- **YOUR GOAL**
Copy the data that appears below exactly. Drop the pictures.
○ ○ ○
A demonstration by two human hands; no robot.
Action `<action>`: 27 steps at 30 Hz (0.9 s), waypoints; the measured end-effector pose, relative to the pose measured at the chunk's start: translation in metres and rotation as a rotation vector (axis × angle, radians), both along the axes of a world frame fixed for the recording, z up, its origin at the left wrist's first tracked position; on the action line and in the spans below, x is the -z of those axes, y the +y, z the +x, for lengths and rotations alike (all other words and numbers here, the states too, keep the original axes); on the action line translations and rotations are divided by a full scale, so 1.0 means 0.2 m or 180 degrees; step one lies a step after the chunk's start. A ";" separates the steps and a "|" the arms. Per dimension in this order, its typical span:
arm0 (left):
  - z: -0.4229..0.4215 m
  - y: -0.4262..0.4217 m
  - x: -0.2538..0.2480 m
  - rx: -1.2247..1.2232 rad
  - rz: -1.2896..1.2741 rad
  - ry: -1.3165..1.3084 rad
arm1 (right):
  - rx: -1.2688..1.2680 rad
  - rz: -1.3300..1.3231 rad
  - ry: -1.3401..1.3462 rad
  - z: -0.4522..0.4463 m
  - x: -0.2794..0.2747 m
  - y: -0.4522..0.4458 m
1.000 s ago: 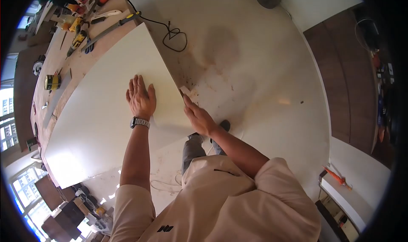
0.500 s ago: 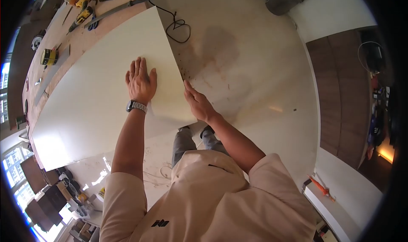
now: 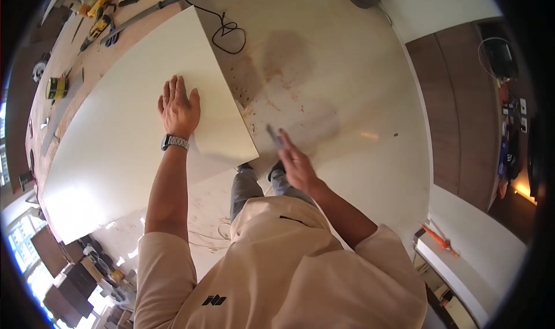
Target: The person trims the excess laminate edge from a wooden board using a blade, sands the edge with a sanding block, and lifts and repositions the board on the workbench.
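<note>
Our board [image 3: 144,98] lay across the table [image 3: 87,69].
Beyond it, toward the table's far edge, we had the drill [image 3: 96,32] left of the long tool [image 3: 147,13]; the can [image 3: 57,88] sat near the left edge.

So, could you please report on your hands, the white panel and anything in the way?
Left hand flat on white panel. Right hand apart from panel, holding slim, blurred tool. Drill on bench, away from both hands.
</note>
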State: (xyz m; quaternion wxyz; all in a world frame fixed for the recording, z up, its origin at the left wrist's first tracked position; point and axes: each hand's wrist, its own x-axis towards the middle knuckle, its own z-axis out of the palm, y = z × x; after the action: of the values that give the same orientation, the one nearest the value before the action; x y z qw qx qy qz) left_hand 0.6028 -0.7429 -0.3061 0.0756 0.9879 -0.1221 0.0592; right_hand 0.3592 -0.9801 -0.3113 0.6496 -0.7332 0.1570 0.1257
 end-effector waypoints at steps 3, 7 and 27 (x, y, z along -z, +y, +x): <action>0.00 -0.03 -0.03 -0.0006 0.0073 0.0059 | -0.0275 -0.0190 -0.0297 0.05 0.01 0.21; 0.02 -0.01 0.00 -0.0060 0.0085 0.0074 | -0.0225 -0.0107 -0.1452 -0.08 0.06 0.24; 0.01 -0.03 -0.04 -0.0077 0.0085 0.0262 | -0.0411 0.0043 -0.0450 0.56 0.03 0.21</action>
State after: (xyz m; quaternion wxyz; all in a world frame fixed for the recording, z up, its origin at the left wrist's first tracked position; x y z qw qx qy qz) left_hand 0.6050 -0.7481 -0.2980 0.0667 0.9918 -0.1077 0.0178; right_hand 0.4708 -0.9387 -0.3175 0.6545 -0.7444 0.0624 0.1164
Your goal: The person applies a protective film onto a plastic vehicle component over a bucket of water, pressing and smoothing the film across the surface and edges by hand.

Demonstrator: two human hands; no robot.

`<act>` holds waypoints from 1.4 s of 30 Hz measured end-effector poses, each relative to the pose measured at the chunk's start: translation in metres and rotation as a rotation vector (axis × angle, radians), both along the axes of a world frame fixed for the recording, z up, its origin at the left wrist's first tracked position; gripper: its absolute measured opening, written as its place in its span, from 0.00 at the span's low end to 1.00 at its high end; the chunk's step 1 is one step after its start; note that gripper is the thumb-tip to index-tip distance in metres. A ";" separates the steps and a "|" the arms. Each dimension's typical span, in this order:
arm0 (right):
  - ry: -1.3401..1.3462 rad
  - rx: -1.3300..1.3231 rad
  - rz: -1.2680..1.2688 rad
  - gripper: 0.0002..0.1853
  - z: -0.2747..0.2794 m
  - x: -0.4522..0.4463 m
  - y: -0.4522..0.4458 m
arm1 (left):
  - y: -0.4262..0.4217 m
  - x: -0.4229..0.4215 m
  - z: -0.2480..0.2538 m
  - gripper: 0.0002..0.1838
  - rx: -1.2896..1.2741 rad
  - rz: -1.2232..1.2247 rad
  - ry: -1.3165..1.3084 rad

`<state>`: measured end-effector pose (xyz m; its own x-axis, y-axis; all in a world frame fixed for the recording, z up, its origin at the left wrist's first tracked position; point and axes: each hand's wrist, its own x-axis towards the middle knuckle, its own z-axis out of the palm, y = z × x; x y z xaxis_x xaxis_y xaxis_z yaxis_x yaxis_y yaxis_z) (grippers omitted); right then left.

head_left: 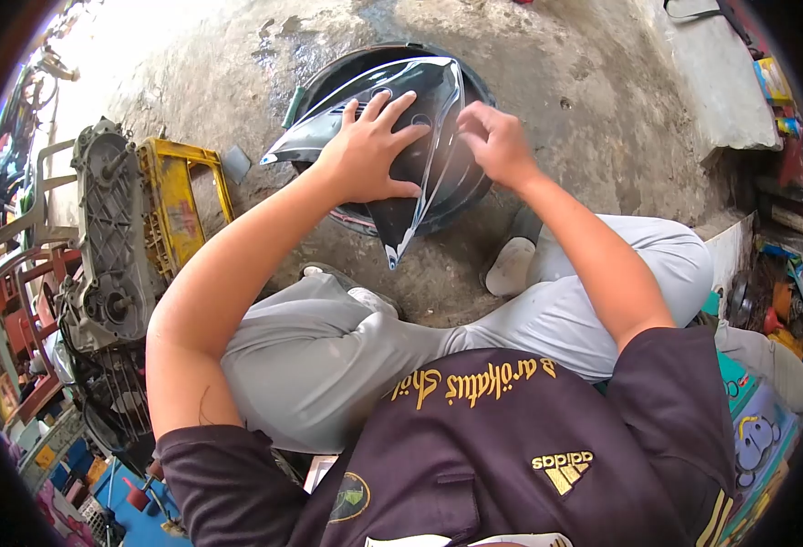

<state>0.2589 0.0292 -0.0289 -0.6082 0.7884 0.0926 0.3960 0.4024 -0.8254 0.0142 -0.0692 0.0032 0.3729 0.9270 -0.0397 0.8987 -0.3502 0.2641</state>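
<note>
Left fingers (392, 110) splay over a glossy panel (436, 80), right fingers (479, 117) curl, grip unclear; shirt (511, 415) reads "adidas"

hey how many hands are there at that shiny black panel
2. The left hand is spread on the glossy black panel; the right hand, fingers curled, is by the panel's right edge.
</note>
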 end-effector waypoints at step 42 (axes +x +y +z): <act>0.039 -0.147 -0.165 0.11 -0.008 -0.007 0.013 | 0.005 0.003 0.000 0.51 -0.016 -0.012 0.092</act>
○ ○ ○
- **REPLY TO THE EXERCISE**
A demonstration by two human hands; no robot.
Action `<action>`: 27 steps at 30 Hz (0.9 s), waypoints; the measured end-effector pose, relative to the pose measured at the chunk's start: translation in metres and rotation as a rotation vector (axis × angle, radians), both along the axes of a world frame fixed for the recording, z up, its origin at the left wrist's first tracked position; on the action line and in the spans below, x is the -z of those axes, y the +y, z the +x, for lengths and rotations alike (all other words and numbers here, the states too, keep the original axes); on the action line translations and rotations are divided by a full scale, so 1.0 means 0.2 m or 180 degrees; step one lies a step after the chunk's start. A ";" separates the steps and a "|" the arms. Per dimension in this order, its typical span:
arm0 (left):
  - z: -0.4229..0.4215 m
  - y: -0.4262..0.4217 m
  - x: -0.2538..0.2480 m
  - rx: -1.2247..1.2232 rad
  - rz: -1.2896..1.2741 rad
  - ry: -1.3165..1.3084 rad
arm1 (right):
  - rx: -1.2688..1.2680 rad
  - rz: -1.3300..1.3231 rad
  - ry: -1.3401..1.3462 rad
  - z: -0.4522..0.4463 m
  - x: -0.2794..0.2747 m
  - y: -0.4522..0.4458 m
1.000 s ago: 
0.500 s ago: 
now: 
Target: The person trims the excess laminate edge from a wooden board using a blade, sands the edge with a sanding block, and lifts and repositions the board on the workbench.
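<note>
Our board [image 3: 144,98] lay across the table [image 3: 87,69].
Beyond it, toward the table's far edge, we had the drill [image 3: 96,32] left of the long tool [image 3: 147,13]; the can [image 3: 57,88] sat near the left edge.

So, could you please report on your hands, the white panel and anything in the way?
Left hand flat on white panel. Right hand apart from panel, holding slim, blurred tool. Drill on bench, away from both hands.
</note>
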State: (xyz m; quaternion wxyz; all in a world frame fixed for the recording, z up, its origin at the left wrist's first tracked position; point and axes: each hand's wrist, its own x-axis towards the middle knuckle, its own z-axis out of the palm, y = z × x; after the action: of the values that give the same orientation, the one nearest the value before the action; x y z qw qx qy qz) left_hand 0.6028 -0.7429 -0.3061 0.0756 0.9879 -0.1221 0.0592; right_hand 0.3592 -0.9801 -0.3113 0.6496 -0.7332 0.1570 0.1257
 end-effector waypoints at steps 3, 7 and 27 (x, y, z along -z, +y, +x): <action>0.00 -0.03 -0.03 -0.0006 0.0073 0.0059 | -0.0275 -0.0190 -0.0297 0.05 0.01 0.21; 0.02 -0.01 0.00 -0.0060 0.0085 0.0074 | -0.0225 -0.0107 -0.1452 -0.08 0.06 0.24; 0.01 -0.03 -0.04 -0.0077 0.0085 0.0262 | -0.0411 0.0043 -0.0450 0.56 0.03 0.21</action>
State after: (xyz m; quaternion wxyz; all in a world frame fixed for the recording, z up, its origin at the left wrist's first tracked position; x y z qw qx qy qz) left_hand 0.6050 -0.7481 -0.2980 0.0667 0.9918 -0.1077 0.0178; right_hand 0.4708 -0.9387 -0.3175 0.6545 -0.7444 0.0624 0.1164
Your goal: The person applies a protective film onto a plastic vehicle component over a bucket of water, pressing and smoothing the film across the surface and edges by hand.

Demonstrator: two human hands; no robot.

`<act>` holds waypoints from 1.4 s of 30 Hz measured end-effector poses, each relative to the pose measured at the chunk's start: translation in metres and rotation as a rotation vector (axis × angle, radians), both along the axes of a world frame fixed for the recording, z up, its origin at the left wrist's first tracked position; gripper: its absolute measured opening, written as its place in its span, from 0.00 at the span's low end to 1.00 at its high end; the chunk's step 1 is one step after its start; note that gripper is the thumb-tip to index-tip distance in metres. A ";" separates the steps and a "|" the arms. Each dimension's typical span, in this order:
arm0 (right):
  - ry: -1.3401..1.3462 rad
  - rx: -1.3300..1.3231 rad
  - rz: -1.2680..1.2688 rad
  - gripper: 0.0002..0.1853
  - z: -0.2747..0.2794 m
  - x: -0.4522..0.4463 m
  - y: -0.4522..0.4458 m
arm1 (left):
  - y: -0.4262..0.4217 m
  - x: -0.4229..0.4215 m
  - z: -0.2480..0.2538 m
  - gripper: 0.0002..0.1838
  - rx: -1.2896..1.2741 rad
  - rz: -1.2232..1.2247 rad
  - ry: -1.3165..1.3084 rad

`<state>`: measured end-effector pose (xyz m; its own x-axis, y-axis; all in a world frame fixed for the recording, z up, its origin at the left wrist's first tracked position; point and axes: each hand's wrist, its own x-axis towards the middle knuckle, its own z-axis out of the palm, y = z × x; x y z xaxis_x xaxis_y xaxis_z yaxis_x yaxis_y yaxis_z) (grippers omitted); right then left.

head_left: 

<state>0.2589 0.0292 -0.0289 -0.6082 0.7884 0.0926 0.3960 0.4024 -0.8254 0.0142 -0.0692 0.0032 0.3729 0.9270 -0.0397 0.8987 -0.3502 0.2641</state>
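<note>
Left fingers (392, 110) splay over a glossy panel (436, 80), right fingers (479, 117) curl, grip unclear; shirt (511, 415) reads "adidas"

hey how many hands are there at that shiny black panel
2. The left hand is spread on the glossy black panel; the right hand, fingers curled, is by the panel's right edge.
</note>
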 end-effector waypoints at step 42 (axes +x +y +z): <act>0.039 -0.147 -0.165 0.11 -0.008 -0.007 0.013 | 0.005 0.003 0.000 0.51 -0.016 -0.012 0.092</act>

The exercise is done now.